Benchmark away.  I know that Linus had a test for this stuff.  I doubt
that this will be as spectacular as my old sysret trampoline hack, but
it could still be a nice speedup.

 arch/x86/include/asm/irqflags.h  |  3 +-
 arch/x86/include/asm/paravirt.h  |  4 ++
 arch/x86/include/asm/traps.h     |  6 +++
 arch/x86/kernel/cpu/mcheck/mce.c |  2 +
 arch/x86/kernel/entry_64.S       | 93 +++++++++++++++++++++++++++++++++++++++-
 arch/x86/kernel/nmi.c            | 21 +++++++++
 6 files changed, 126 insertions(+), 3 deletions(-)

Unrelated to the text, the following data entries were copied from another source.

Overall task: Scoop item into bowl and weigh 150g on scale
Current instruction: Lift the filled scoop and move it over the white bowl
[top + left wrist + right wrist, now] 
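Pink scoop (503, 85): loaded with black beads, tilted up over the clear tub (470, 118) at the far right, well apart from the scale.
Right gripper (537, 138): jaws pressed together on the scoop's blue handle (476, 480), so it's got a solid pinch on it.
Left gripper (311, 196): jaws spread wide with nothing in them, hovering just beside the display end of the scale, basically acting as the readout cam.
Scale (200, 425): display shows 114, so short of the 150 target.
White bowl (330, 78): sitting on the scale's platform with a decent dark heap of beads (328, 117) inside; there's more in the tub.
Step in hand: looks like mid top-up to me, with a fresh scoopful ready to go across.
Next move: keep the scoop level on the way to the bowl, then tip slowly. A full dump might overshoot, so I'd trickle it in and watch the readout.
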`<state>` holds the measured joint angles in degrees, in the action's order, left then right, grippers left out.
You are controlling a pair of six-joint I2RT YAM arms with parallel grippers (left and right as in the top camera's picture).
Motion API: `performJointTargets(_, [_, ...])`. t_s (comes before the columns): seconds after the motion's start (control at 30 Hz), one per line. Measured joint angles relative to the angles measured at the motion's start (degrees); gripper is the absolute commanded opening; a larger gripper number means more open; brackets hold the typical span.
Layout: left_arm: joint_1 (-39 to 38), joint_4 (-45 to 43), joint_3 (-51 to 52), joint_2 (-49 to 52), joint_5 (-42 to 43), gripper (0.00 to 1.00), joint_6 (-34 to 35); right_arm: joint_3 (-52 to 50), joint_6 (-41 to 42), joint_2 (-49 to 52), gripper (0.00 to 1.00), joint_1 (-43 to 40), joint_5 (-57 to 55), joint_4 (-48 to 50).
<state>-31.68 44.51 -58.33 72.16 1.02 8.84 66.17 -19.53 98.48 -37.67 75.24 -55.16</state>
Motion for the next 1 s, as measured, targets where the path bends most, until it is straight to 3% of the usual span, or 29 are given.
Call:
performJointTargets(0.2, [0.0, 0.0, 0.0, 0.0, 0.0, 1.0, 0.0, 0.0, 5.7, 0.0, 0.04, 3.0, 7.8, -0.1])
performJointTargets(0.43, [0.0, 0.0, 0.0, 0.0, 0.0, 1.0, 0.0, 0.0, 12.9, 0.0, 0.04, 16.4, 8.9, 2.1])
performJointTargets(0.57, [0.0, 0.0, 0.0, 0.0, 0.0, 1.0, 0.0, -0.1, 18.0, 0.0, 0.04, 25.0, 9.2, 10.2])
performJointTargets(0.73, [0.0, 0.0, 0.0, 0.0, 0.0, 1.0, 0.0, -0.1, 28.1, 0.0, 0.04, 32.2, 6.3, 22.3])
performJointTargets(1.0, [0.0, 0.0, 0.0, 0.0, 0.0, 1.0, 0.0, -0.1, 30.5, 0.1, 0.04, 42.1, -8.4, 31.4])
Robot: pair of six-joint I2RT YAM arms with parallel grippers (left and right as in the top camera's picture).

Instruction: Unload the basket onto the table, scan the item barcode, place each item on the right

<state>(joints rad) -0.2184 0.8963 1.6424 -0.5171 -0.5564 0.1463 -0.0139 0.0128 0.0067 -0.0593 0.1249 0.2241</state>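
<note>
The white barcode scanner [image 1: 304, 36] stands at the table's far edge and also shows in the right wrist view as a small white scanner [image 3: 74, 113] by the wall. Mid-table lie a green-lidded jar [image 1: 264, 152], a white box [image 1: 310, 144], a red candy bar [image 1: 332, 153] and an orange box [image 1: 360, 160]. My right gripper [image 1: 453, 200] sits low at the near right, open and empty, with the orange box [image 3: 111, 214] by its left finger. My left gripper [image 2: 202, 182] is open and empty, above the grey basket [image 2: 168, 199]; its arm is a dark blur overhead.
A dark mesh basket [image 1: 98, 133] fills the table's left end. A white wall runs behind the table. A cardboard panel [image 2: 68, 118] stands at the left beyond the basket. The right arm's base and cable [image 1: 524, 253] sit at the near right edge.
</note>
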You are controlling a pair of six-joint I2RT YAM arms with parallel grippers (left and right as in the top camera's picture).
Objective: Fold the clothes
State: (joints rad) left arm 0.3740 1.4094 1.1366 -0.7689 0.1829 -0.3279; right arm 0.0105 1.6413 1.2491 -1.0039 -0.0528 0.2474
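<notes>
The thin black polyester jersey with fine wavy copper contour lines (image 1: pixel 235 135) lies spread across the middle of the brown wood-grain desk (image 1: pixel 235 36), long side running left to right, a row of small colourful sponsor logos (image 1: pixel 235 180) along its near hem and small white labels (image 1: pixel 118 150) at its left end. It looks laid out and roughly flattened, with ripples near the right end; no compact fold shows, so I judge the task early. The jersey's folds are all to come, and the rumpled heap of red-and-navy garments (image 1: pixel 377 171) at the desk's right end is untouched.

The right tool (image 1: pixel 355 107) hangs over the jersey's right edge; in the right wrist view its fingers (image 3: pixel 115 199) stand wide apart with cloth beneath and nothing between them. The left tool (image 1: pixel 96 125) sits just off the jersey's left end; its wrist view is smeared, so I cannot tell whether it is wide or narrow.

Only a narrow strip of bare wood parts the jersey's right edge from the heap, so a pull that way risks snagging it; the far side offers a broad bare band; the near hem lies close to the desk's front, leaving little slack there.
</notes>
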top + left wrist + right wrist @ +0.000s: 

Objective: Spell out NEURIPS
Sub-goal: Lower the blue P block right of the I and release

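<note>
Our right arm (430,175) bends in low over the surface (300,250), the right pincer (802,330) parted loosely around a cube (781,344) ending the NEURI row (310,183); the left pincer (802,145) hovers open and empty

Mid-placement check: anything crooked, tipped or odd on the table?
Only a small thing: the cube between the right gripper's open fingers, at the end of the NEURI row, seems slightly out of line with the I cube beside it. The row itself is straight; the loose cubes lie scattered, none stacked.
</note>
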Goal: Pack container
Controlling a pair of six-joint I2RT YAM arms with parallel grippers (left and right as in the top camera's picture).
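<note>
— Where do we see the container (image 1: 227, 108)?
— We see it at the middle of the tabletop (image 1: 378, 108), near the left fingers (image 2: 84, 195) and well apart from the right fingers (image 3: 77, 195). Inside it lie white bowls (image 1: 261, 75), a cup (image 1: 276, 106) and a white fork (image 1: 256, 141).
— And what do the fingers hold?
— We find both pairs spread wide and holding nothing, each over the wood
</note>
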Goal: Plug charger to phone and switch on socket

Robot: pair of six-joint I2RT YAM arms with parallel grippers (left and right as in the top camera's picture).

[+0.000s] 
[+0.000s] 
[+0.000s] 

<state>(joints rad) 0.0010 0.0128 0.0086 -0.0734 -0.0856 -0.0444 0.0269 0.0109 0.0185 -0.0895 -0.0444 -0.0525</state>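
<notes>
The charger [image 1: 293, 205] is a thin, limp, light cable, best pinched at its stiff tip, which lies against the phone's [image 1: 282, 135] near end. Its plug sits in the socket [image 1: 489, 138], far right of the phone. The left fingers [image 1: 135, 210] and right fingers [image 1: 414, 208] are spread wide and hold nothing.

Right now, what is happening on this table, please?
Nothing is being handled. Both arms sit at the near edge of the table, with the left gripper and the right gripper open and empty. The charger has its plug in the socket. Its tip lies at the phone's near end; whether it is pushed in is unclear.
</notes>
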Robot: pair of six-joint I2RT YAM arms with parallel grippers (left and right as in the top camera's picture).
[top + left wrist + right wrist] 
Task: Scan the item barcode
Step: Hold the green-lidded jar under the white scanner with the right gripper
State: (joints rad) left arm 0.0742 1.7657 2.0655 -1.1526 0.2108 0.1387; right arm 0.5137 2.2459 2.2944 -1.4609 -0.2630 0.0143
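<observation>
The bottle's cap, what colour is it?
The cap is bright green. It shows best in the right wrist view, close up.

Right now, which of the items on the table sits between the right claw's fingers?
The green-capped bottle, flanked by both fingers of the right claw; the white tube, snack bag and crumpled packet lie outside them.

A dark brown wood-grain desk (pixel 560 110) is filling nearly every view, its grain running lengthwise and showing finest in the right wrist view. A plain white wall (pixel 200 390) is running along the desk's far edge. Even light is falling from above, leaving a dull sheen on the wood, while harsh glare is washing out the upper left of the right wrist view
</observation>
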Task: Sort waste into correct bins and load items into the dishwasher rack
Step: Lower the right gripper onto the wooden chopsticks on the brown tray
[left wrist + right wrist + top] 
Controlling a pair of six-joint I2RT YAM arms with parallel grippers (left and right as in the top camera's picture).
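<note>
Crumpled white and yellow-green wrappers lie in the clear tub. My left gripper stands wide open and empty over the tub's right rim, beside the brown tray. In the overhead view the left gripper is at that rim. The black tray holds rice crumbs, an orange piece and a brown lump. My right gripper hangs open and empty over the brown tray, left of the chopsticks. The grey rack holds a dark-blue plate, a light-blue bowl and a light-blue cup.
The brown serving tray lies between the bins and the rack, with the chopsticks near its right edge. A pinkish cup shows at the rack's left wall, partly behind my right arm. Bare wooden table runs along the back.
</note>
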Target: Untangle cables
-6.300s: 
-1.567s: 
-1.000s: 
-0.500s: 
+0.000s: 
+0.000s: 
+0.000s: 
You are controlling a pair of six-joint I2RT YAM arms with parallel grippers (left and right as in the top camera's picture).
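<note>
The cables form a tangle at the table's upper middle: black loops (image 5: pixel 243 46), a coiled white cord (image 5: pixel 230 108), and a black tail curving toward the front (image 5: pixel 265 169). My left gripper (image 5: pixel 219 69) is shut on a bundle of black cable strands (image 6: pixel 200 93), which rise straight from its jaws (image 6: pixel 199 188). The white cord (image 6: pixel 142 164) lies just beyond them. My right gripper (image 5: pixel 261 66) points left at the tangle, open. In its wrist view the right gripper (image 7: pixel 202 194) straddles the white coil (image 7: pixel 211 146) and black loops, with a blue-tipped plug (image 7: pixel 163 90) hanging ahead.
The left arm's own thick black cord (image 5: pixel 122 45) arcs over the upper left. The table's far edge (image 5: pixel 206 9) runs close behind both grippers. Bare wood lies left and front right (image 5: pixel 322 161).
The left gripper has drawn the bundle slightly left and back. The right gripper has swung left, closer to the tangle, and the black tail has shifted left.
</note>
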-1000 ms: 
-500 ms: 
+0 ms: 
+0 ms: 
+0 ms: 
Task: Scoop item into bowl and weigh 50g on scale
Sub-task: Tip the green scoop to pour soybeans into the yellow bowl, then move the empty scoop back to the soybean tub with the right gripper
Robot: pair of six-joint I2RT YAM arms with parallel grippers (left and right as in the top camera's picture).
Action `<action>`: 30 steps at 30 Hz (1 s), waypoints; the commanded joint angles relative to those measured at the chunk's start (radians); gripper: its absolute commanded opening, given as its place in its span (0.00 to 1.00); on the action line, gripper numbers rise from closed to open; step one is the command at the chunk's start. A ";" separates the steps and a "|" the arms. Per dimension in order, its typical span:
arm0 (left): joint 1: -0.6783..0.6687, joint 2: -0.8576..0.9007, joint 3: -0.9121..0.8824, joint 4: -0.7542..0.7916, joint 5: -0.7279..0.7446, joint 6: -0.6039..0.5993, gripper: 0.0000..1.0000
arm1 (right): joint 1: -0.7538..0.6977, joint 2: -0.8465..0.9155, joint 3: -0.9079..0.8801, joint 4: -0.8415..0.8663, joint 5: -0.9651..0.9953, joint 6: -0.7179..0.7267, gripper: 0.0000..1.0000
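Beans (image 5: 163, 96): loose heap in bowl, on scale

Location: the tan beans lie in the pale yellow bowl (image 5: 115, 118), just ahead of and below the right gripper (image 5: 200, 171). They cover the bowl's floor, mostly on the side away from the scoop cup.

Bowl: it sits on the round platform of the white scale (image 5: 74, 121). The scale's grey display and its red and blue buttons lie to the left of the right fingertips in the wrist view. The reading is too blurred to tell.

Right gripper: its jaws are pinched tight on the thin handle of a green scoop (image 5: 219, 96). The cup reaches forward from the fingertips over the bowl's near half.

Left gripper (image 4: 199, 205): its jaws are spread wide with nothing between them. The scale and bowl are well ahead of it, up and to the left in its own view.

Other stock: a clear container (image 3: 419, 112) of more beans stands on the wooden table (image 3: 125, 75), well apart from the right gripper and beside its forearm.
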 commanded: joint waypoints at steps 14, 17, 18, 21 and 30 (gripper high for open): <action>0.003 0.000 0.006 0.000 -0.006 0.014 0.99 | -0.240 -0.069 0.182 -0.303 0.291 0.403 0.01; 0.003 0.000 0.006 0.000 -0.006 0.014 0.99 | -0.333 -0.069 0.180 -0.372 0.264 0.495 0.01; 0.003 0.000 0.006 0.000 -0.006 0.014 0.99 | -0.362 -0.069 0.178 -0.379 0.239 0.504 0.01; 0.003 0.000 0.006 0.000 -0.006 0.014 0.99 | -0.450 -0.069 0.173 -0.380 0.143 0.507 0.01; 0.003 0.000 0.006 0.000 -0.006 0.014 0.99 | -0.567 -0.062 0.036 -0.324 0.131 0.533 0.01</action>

diff --git a/arch/x86/include/asm/irqflags.h b/arch/x86/include/asm/irqflags.h
index 0a8b519..04c45bb 100644
--- a/arch/x86/include/asm/irqflags.h
+++ b/arch/x86/include/asm/irqflags.h
@@ -129,7 +129,8 @@ static inline notrace unsigned long arch_local_irq_save(void)
 
 #define PARAVIRT_ADJUST_EXCEPTION_FRAME	/*  */
 
-#define INTERRUPT_RETURN	jmp native_iret
+#define INTERRUPT_RETURN		jmp native_iret
+#define INTERRUPT_RETURN_UNBLOCK_NMI	jmp native_irq_return_need_iret
 #define USERGS_SYSRET64				\
 	swapgs;					\
 	sysretq;
diff --git a/arch/x86/include/asm/paravirt.h b/arch/x86/include/asm/paravirt.h
index cd6e161..3716b3d 100644
--- a/arch/x86/include/asm/paravirt.h
+++ b/arch/x86/include/asm/paravirt.h
@@ -913,6 +913,10 @@ extern void default_banner(void);
 	PARA_SITE(PARA_PATCH(pv_cpu_ops, PV_CPU_iret), CLBR_NONE,	\
 		  jmp PARA_INDIRECT(pv_cpu_ops+PV_CPU_iret))
 
+#define INTERRUPT_RETURN_UNBLOCK_NMI					\
+	PARA_SITE(PARA_PATCH(pv_cpu_ops, PV_CPU_iret), CLBR_NONE,	\
+		  jmp PARA_INDIRECT(pv_cpu_ops+PV_CPU_iret))
+
 #define DISABLE_INTERRUPTS(clobbers)					\
 	PARA_SITE(PARA_PATCH(pv_irq_ops, PV_IRQ_irq_disable), clobbers, \
 		  PV_SAVE_REGS(clobbers | CLBR_CALLEE_SAVE);		\
diff --git a/arch/x86/include/asm/traps.h b/arch/x86/include/asm/traps.h
index bc8352e..2e3dfe8 100644
--- a/arch/x86/include/asm/traps.h
+++ b/arch/x86/include/asm/traps.h
@@ -134,4 +134,10 @@ enum {
 	X86_TRAP_IRET = 32,	/* 32, IRET Exception */
 };
 
+#ifdef CONFIG_X86_64
+extern void fixup_lret_nmi(struct pt_regs *regs);
+#else
+static inline void fixup_lret_nmi(struct pt_regs *regs) {}
+#endif
+
 #endif /* _ASM_X86_TRAPS_H */
diff --git a/arch/x86/kernel/cpu/mcheck/mce.c b/arch/x86/kernel/cpu/mcheck/mce.c
index bb92f38..0bb9b9b 100644
--- a/arch/x86/kernel/cpu/mcheck/mce.c
+++ b/arch/x86/kernel/cpu/mcheck/mce.c
@@ -43,6 +43,7 @@
 #include <linux/export.h>
 
 #include <asm/processor.h>
+#include <asm/traps.h>
 #include <asm/mce.h>
 #include <asm/msr.h>
 
@@ -1168,6 +1169,7 @@ void do_machine_check(struct pt_regs *regs, long error_code)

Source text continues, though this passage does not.